A cura para a amnésia do governo

A forma desidiosa de tratar os evangélicos que provaram seu valor na campanha de Lula pode indicar o ocaso do PT na esfera do executivo federal em 2026.

A cura para a amnésia do governo

“Naquela mesma noite fugiu do rei o sono; então ele mandou trazer o livro de registro das crônicas, as quais se leram diante do rei. E achou-se escrito que Mardoqueu tinha denunciado Bigtã e Teres, dois dos eunucos do rei, guardas da porta, que tinham procurado tirar a vida do rei Assuero. E o rei perguntou: que honra, ou dignidade, foi conferida a Mardoqueu por isso? Responderam os moços do rei que o serviam: Coisa nenhuma se lhe fez.” (Ester 6:1-3; grifo nosso).

Parece que o esquecimento é uma constância nos governantes, assim como as tentativas de solaparem os governos. O texto acima fala de como um homem de Deus livra o rei Assuero de uma conspiração que redundaria na sua morte. Para surpresa geral, não houve qualquer reconhecimento do governo àquele que foi decisivo para sua permanência. Ao que tudo indica, alguns dirigentes necessitam de uma boa dose de insônia para se reencontrarem com sua história recente, com seus cronistas.

Conquanto a história retirada da Bíblia sugira um certo tom providencial na amnésia real, no mundo real a ingratidão e a distância dos cronistas trazem implicações maiores aos “mardoqueus” do nosso tempo. Isto porque em uma eventual descontinuidade do governo, as “forcas de Hamã” (continue lendo o texto bíblico sugerido acima) alcançarão aqueles que apoiaram sua sustentabilidade. No meio evangélico o custo da perseguição tem sido altíssimo e amplamente noticiado pela mídia.

Neste sentido, sem a pretensão de ser cronista, mas buscando fazer justiça, é preciso destacar, dentre outros, o incansável trabalho da Frente Evangélica pelo Estado de Direito, para que Lula atingisse, novamente, os cerca de 30% de votos evangélicos, percentual similar ao que viabilizou sua primeira eleição para presidente. Ao passo que fica patente o quanto o Brasil, especialmente evangélico, regrediu no tempo, ressalta-se ainda mais a importância da atuação de líderes e políticos evangélicos que emprestaram seu prestígio pessoal senão para eleger Lula, pelo menos para proteger a nossa combalida democracia.

Em nome do que é justo registro minha incompreensão com o tratamento do atual governo aos setores do segmento evangélico que o apoiaram. Cito um exemplo: como não ter o Pastor Ariovaldo Ramos no chamado Conselhão? Essa forma desidiosa de tratar os evangélicos que provaram seu valor na campanha de Lula pode indicar o ocaso do PT na esfera do executivo federal.

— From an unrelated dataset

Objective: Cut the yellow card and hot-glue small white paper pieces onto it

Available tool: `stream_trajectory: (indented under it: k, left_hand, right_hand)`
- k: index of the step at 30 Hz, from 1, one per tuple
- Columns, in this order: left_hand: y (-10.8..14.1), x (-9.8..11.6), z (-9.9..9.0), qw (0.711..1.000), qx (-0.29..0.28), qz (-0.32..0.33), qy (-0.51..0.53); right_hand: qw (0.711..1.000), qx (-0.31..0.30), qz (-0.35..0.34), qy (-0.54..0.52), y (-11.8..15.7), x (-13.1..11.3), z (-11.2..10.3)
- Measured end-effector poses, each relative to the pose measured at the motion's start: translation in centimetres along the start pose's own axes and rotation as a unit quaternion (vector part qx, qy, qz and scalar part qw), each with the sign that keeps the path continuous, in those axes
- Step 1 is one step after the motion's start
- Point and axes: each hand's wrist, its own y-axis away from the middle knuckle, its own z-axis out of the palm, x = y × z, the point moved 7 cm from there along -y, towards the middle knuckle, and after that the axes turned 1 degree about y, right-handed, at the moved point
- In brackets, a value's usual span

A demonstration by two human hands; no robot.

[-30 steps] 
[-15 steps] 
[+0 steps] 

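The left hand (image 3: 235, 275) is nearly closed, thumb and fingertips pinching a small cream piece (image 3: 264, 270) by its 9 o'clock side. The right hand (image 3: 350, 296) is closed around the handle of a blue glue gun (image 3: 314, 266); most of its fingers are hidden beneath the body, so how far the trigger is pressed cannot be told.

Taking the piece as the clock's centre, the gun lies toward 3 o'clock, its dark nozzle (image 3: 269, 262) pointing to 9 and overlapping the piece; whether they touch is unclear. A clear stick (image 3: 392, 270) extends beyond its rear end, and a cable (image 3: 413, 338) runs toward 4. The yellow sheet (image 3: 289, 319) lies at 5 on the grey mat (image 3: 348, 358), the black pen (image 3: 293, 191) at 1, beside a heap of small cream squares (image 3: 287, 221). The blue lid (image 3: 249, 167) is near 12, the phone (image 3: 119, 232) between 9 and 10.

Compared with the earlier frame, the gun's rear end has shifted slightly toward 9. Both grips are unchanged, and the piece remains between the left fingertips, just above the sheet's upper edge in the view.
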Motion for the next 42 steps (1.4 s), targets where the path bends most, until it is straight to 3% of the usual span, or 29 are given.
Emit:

Ou alguém acha que em 2026 será mais fácil o trânsito com os evangélicos?

Torço para que o presidente Lula, dentre muitos dos seus acertos, seja capturado por uma insônia. Uma vez bem acordado, que ele seja relembrado da história recente pelos cronistas que registraram sua última campanha. E que ele volte a dialogar com gente cheia do Evangelho de Jesus, pois estes querem o bem do seu governo, da democracia, do país.

*Os textos publicados pelo Observatório Evangélico trazem a opinião e análise dos autores e não refletem, necessariamente, a visão dos demais curadores ou da equipe do site.


Pr. Dr. Sérgio Ricardo Gonçalves Dusilek é Mestre e Doutor em Ciência da Religião (UFJF/MG); Pastor na Igreja Batista Marapendi (RJ/RJ); Professor do Seminário Teológico Batista Carioca. Autor de Bíblia e Modernidade: A contribuição de Erich Auerbach para sua recepção e co-organizador de: Fundamentalismo Religioso Cristão: Olhares transdisciplinares; e O Oásis e o Deserto: Uma reflexão sobre a História, Identidade e os Princípios Batistas.